Reproduce each entry below in full, exactly as it was given.

━━━━━━━━━━

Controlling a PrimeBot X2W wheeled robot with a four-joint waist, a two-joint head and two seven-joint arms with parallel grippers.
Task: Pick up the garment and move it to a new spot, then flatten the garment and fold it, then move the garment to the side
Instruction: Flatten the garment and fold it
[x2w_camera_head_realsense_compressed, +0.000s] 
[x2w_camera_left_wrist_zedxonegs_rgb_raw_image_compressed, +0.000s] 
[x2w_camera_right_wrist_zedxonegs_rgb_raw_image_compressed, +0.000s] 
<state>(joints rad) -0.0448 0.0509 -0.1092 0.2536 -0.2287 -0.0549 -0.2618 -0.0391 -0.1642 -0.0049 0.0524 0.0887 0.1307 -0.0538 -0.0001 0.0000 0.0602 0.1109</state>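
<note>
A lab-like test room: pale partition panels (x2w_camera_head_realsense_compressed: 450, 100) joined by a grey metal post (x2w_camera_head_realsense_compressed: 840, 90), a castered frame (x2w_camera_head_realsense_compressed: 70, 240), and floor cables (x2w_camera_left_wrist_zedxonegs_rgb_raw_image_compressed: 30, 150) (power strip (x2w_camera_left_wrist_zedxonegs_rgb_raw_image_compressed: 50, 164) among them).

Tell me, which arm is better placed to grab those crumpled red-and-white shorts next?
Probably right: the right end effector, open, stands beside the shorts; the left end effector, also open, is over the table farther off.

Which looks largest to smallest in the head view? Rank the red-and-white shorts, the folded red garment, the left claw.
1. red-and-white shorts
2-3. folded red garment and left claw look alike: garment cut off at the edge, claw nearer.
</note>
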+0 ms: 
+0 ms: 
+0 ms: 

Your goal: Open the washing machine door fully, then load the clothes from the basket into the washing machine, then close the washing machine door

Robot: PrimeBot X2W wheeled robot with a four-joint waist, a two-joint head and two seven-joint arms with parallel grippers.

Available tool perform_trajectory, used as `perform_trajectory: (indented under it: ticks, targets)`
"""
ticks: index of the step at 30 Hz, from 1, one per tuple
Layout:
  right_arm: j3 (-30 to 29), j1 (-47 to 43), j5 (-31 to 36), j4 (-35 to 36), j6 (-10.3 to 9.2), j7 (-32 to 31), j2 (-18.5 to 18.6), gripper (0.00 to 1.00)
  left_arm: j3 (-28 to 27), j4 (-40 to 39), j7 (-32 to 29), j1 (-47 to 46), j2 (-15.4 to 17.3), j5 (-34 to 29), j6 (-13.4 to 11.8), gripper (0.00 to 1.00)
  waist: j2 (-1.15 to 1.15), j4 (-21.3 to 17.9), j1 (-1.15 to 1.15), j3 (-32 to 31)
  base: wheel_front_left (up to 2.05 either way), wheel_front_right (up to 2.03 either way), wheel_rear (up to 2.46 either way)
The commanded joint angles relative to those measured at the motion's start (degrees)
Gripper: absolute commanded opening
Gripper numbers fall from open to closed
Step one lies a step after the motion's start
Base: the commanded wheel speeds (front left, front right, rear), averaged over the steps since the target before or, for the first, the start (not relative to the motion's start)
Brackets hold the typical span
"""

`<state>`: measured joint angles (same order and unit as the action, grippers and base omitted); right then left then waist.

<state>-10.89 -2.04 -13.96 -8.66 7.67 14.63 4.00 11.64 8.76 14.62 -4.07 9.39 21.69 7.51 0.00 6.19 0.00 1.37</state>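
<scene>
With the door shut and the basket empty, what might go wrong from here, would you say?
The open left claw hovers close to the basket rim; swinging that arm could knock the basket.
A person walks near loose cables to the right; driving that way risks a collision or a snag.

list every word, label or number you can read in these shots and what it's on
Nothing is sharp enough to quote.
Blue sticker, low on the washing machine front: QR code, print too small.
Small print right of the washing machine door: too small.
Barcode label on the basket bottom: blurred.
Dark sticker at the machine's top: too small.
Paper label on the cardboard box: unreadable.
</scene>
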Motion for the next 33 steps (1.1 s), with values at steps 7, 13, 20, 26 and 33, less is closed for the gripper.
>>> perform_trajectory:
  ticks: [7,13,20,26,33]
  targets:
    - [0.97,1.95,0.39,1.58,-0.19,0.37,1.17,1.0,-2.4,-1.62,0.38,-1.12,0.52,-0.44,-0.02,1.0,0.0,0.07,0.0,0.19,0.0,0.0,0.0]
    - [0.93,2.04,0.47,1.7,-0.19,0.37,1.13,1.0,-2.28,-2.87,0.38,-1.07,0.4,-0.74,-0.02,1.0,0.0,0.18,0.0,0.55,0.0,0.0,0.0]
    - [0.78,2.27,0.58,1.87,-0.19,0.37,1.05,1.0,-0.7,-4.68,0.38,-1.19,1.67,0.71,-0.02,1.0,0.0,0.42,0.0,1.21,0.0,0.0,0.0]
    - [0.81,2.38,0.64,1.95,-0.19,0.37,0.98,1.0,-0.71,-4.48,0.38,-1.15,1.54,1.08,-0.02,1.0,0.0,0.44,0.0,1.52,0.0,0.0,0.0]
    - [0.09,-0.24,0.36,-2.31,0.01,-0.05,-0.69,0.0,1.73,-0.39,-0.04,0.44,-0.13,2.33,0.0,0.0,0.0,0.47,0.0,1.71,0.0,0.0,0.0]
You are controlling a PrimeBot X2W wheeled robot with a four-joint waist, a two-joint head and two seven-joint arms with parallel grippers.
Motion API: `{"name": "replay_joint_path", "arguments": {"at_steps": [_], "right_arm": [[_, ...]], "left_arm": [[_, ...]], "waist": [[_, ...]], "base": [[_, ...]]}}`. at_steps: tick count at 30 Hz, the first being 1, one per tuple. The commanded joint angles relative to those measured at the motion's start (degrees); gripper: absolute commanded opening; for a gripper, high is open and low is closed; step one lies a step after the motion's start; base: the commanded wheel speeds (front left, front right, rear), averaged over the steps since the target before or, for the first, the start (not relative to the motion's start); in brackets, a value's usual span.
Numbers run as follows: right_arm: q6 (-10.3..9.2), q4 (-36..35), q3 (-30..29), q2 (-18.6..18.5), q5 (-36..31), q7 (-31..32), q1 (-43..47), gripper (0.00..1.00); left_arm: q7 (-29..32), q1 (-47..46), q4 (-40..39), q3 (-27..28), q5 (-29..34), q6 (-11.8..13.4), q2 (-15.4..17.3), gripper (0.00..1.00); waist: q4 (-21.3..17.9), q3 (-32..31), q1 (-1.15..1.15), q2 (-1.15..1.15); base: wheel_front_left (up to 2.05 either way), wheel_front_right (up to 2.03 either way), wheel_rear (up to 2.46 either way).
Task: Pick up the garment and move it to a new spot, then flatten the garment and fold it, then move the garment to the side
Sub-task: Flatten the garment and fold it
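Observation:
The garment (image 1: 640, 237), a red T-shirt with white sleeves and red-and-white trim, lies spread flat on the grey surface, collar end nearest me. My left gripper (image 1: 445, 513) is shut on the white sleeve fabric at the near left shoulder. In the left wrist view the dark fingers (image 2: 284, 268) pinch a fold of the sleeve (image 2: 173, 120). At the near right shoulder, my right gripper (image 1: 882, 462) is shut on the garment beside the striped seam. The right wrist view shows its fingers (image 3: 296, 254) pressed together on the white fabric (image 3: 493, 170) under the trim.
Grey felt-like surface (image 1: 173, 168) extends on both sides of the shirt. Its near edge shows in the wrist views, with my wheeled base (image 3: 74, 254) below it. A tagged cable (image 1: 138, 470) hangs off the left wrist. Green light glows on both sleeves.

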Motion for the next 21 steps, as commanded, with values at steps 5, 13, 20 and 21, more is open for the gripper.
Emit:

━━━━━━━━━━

Output of the task:
Controlling a PrimeBot X2W wheeled robot with a four-joint waist, a two-joint head and two seven-joint arms with parallel grippers.
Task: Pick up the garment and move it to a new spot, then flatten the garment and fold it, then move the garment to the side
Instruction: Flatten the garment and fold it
[x2w_camera_head_realsense_compressed, +0.000s] 
[x2w_camera_left_wrist_zedxonegs_rgb_raw_image_compressed, +0.000s] 
[x2w_camera_right_wrist_zedxonegs_rgb_raw_image_compressed, +0.000s] 
<state>(joints rad) -0.0448 0.0509 -0.1092 0.2536 -0.2287 -0.0549 -0.2618 -0.0391 -0.1642 -0.0049 0.0524 0.0887 0.1307 -0.0538 -0.0001 0.0000 0.0602 0.1109</state>
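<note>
A lab-like test room: pale partition panels (x2w_camera_head_realsense_compressed: 450, 100) joined by a grey metal post (x2w_camera_head_realsense_compressed: 840, 90), a castered frame (x2w_camera_head_realsense_compressed: 70, 240), and floor cables (x2w_camera_left_wrist_zedxonegs_rgb_raw_image_compressed: 30, 150) (power strip (x2w_camera_left_wrist_zedxonegs_rgb_raw_image_compressed: 50, 164) among them).

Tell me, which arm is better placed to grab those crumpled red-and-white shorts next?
Probably right: the right end effector, open, stands beside the shorts; the left end effector, also open, is over the table farther off.

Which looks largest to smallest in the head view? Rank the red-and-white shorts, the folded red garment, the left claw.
1. red-and-white shorts
2-3. folded red garment and left claw look alike: garment cut off at the edge, claw nearer.
</note>
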+0 ms: 
+0 ms: 
+0 ms: 

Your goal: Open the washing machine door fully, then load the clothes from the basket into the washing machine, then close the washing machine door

Robot: PrimeBot X2W wheeled robot with a four-joint waist, a two-joint head and two seven-joint arms with parallel grippers.

Available tool perform_trajectory, used as `perform_trajectory: (indented under it: ticks, targets)`
"""
ticks: index of the step at 30 Hz, from 1, one per tuple
Layout:
  right_arm: j3 (-30 to 29), j1 (-47 to 43), j5 (-31 to 36), j4 (-35 to 36), j6 (-10.3 to 9.2), j7 (-32 to 31), j2 (-18.5 to 18.6), gripper (0.00 to 1.00)
  left_arm: j3 (-28 to 27), j4 (-40 to 39), j7 (-32 to 29), j1 (-47 to 46), j2 (-15.4 to 17.3), j5 (-34 to 29), j6 (-13.4 to 11.8), gripper (0.00 to 1.00)
  waist: j2 (-1.15 to 1.15), j4 (-21.3 to 17.9), j1 (-1.15 to 1.15), j3 (-32 to 31)
  base: wheel_front_left (up to 2.05 either way), wheel_front_right (up to 2.03 either way), wheel_rear (up to 2.46 either way)
The commanded joint angles relative to those measured at the motion's start (degrees)
Gripper: absolute commanded opening
Gripper numbers fall from open to closed
Step one lies a step after the motion's start
Base: the commanded wheel speeds (front left, front right, rear), averaged over the steps since the target before or, for the first, the start (not relative to the motion's start)
Brackets hold the typical span
"""

`<state>`: measured joint angles (same order and unit as the action, grippers and base omitted); right then left then waist.

<state>-10.89 -2.04 -13.96 -8.66 7.67 14.63 4.00 11.64 8.76 14.62 -4.07 9.39 21.69 7.51 0.00 6.19 0.00 1.37</state>
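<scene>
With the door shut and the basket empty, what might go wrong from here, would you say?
The open left claw hovers close to the basket rim; swinging that arm could knock the basket.
A person walks near loose cables to the right; driving that way risks a collision or a snag.

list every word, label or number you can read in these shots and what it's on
Nothing is sharp enough to quote.
Blue sticker, low on the washing machine front: QR code, print too small.
Small print right of the washing machine door: too small.
Barcode label on the basket bottom: blurred.
Dark sticker at the machine's top: too small.
Paper label on the cardboard box: unreadable.
</scene>
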Motion for the next 33 steps (1.1 s), with values at steps 7, 13, 20, 26 and 33, less is closed for the gripper.
>>> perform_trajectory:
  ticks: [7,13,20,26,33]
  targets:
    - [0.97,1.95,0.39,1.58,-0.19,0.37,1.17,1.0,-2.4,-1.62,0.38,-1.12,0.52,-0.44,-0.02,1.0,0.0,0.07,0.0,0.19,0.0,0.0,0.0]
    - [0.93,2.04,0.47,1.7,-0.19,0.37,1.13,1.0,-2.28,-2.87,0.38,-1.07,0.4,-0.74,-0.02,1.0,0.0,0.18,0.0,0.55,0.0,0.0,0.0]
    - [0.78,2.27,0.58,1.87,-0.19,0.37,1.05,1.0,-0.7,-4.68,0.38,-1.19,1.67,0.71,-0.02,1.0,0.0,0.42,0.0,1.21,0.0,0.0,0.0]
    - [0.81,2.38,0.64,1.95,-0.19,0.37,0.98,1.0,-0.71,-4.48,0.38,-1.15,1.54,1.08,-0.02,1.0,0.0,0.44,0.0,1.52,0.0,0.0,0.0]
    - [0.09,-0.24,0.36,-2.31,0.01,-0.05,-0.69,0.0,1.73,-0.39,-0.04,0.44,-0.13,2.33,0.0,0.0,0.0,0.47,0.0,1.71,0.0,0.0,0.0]
You are controlling a PrimeBot X2W wheeled robot with a four-joint waist, a two-joint head and two seven-joint arms with parallel grippers.
Motion API: `{"name": "replay_joint_path", "arguments": {"at_steps": [_], "right_arm": [[_, ...]], "left_arm": [[_, ...]], "waist": [[_, ...]], "base": [[_, ...]]}}`. at_steps: tick count at 30 Hz, the first being 1, one per tuple. The commanded joint angles relative to those measured at the motion's start (degrees); gripper: absolute commanded opening; for a gripper, high is open and low is closed; step one lies a step after the motion's start; base: the commanded wheel speeds (front left, front right, rear), averaged over the steps since the target before or, for the first, the start (not relative to the motion's start); in brackets, a value's usual span.
Numbers run as follows: right_arm: q6 (-10.3..9.2), q4 (-36..35), q3 (-30..29), q2 (-18.6..18.5), q5 (-36..31), q7 (-31..32), q1 (-43..47), gripper (0.00..1.00); left_arm: q7 (-29..32), q1 (-47..46), q4 (-40..39), q3 (-27..28), q5 (-29..34), q6 (-11.8..13.4), q2 (-15.4..17.3), gripper (0.00..1.00); waist: q4 (-21.3..17.9), q3 (-32..31), q1 (-1.15..1.15), q2 (-1.15..1.15); base: wheel_front_left (up to 2.05 either way), wheel_front_right (up to 2.03 either way), wheel_rear (up to 2.46 either way).
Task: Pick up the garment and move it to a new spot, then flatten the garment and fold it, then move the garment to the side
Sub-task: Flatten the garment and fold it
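Observation:
The garment (image 1: 640, 237), a red T-shirt with white sleeves and red-and-white trim, lies spread flat on the grey surface, collar end nearest me. My left gripper (image 1: 445, 513) is shut on the white sleeve fabric at the near left shoulder. In the left wrist view the dark fingers (image 2: 284, 268) pinch a fold of the sleeve (image 2: 173, 120). At the near right shoulder, my right gripper (image 1: 882, 462) is shut on the garment beside the striped seam. The right wrist view shows its fingers (image 3: 296, 254) pressed together on the white fabric (image 3: 493, 170) under the trim.
Grey felt-like surface (image 1: 173, 168) extends on both sides of the shirt. Its near edge shows in the wrist views, with my wheeled base (image 3: 74, 254) below it. A tagged cable (image 1: 138, 470) hangs off the left wrist. Green light glows on both sleeves.
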
Motion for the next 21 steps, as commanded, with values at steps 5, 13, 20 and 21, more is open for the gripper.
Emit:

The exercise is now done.